→ **WHAT TO WORK ON**:
Please transcribe the listing below in full and word for word, without its pictures.

→ **SOURCE RECORDS**:
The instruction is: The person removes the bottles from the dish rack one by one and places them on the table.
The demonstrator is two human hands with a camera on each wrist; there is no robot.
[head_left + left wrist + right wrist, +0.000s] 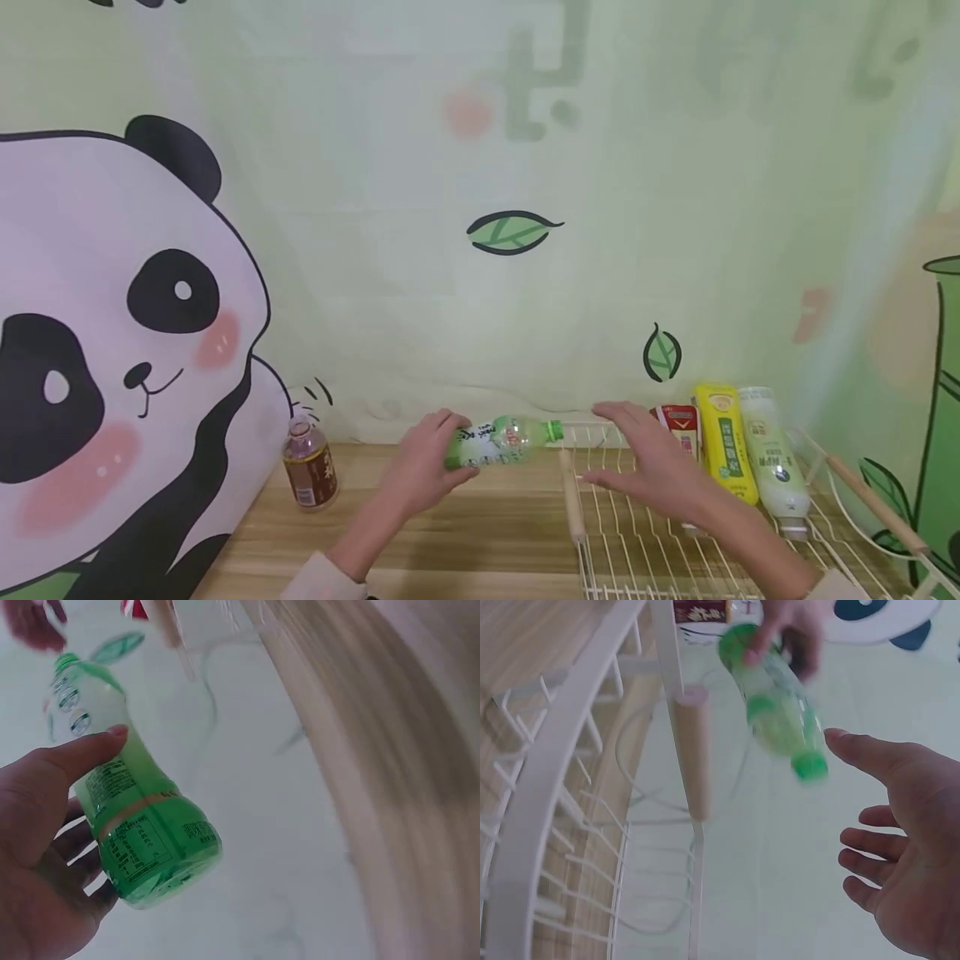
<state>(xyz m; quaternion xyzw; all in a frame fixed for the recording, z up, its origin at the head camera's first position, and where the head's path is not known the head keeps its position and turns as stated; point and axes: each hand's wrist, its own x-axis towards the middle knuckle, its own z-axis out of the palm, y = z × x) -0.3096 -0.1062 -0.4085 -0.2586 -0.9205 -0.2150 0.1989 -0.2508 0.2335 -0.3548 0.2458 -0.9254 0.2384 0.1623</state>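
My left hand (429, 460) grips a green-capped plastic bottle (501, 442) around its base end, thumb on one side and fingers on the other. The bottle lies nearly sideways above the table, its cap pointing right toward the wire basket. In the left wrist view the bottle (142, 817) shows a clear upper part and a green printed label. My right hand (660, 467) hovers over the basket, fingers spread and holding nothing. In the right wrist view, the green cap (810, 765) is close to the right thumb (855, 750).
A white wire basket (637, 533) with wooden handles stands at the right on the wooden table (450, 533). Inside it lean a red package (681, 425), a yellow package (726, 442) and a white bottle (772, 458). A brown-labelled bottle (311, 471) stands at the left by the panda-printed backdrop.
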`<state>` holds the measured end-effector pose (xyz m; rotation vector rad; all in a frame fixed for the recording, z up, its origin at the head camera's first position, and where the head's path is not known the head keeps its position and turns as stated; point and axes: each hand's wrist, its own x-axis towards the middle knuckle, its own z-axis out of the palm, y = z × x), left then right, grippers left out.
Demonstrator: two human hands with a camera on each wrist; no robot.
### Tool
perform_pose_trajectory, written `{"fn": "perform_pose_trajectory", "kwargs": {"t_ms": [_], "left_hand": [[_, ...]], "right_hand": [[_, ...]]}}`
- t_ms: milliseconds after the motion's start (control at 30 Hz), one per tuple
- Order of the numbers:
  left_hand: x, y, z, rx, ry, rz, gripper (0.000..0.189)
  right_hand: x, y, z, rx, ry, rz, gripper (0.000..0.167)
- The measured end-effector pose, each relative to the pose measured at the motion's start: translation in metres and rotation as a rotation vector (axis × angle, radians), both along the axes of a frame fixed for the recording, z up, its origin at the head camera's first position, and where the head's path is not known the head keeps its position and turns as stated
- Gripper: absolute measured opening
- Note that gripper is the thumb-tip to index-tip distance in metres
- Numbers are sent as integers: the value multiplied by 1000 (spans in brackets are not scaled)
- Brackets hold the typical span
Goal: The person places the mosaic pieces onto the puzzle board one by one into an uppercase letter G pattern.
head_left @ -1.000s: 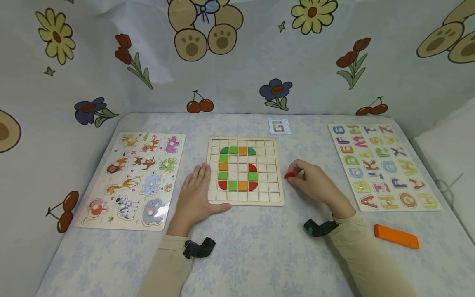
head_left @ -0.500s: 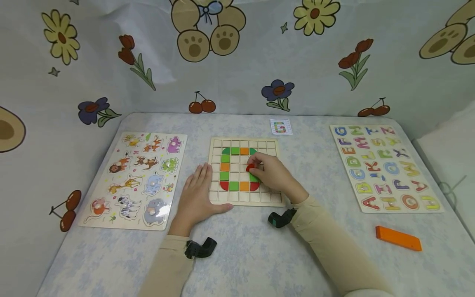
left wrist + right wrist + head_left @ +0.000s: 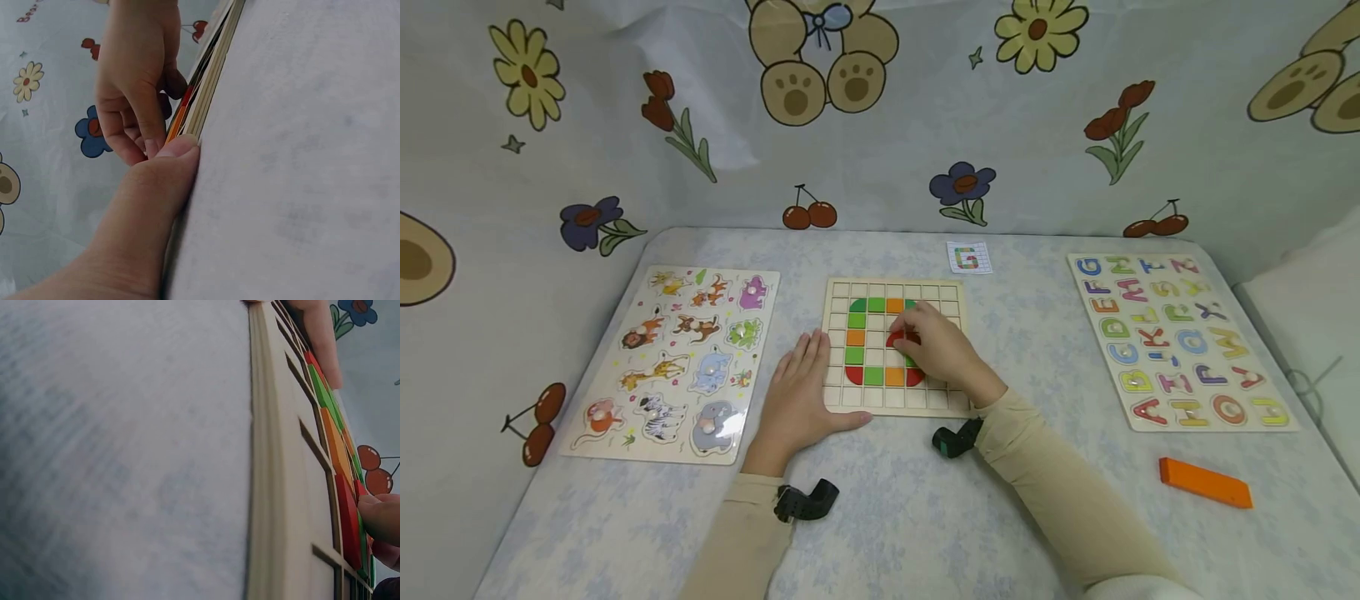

→ **RESPONSE BOX**:
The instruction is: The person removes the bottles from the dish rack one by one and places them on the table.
The demonstrator is two human hands with a camera on each wrist; there is no robot.
[head_left + left wrist + right wrist, +0.000s] 
<state>(xyz m; quaternion xyzw; all in a frame fixed for the recording, z up, its origin at the head camera's first position, and where the head's path is not known the head keeps its position and turns as stated; point and axes: each hand's wrist, its own x-axis towards the middle knuckle, its own z-axis out of the palm, y = z × x) -0.3096 -0.1062 -0.4085 -0.2586 -0.9205 -0.2150 0.1989 -0.2508 0.2335 -0.3548 0.2458 -0.9254 0.2384 0.1623</state>
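My left hand (429, 460) grips a green-capped plastic bottle (501, 442) around its base end, thumb on one side and fingers on the other. The bottle lies nearly sideways above the table, its cap pointing right toward the wire basket. In the left wrist view the bottle (142, 817) shows a clear upper part and a green printed label. My right hand (660, 467) hovers over the basket, fingers spread and holding nothing. In the right wrist view, the green cap (810, 765) is close to the right thumb (855, 750).
A white wire basket (637, 533) with wooden handles stands at the right on the wooden table (450, 533). Inside it lean a red package (681, 425), a yellow package (726, 442) and a white bottle (772, 458). A brown-labelled bottle (311, 471) stands at the left by the panda-printed backdrop.
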`<state>` holds the measured end-effector pose (xyz m; rotation vector rad; all in a frame fixed for the recording, z up, its origin at the head camera's first position, and where the head's path is not known the head keeps its position and turns as stated; point and axes: each hand's wrist, its own x-axis towards the middle knuckle, its own z-axis out of the palm, y = z × x), left then right, grippers left out.
Demonstrator: two human hands with a camera on each wrist; no robot.
### Tool
perform_pose_trajectory, written `{"fn": "perform_pose_trajectory", "kwargs": {"t_ms": [_], "left_hand": [[_, ...]], "right_hand": [[_, ...]]}}`
- t_ms: milliseconds after the motion's start (control at 30 Hz), one per tuple
- Order of the numbers:
  left_hand: x, y, z, rx, ry, rz, gripper (0.000..0.189)
  right_hand: x, y, z, rx, ry, rz, gripper (0.000..0.167)
- The measured end-effector pose, each relative to the pose measured at the motion's start: translation in metres and rotation as a rotation vector (axis × angle, radians), both along the axes of a frame fixed for the recording, z up, its origin at the head camera's first position, and where the head's path is not known the head keeps its position and turns as stated
- Gripper: absolute measured opening
- Note that gripper is the thumb-tip to index-tip distance in metres
- Numbers are sent as integers: the value multiplied by 1000 (spans in brackets are not scaled)
- Brackets hold the typical span
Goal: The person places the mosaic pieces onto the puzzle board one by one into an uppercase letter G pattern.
head_left @ -1.000s: 
head_left @ -0.500s: 
left wrist + right wrist + head_left @ +0.000s: 

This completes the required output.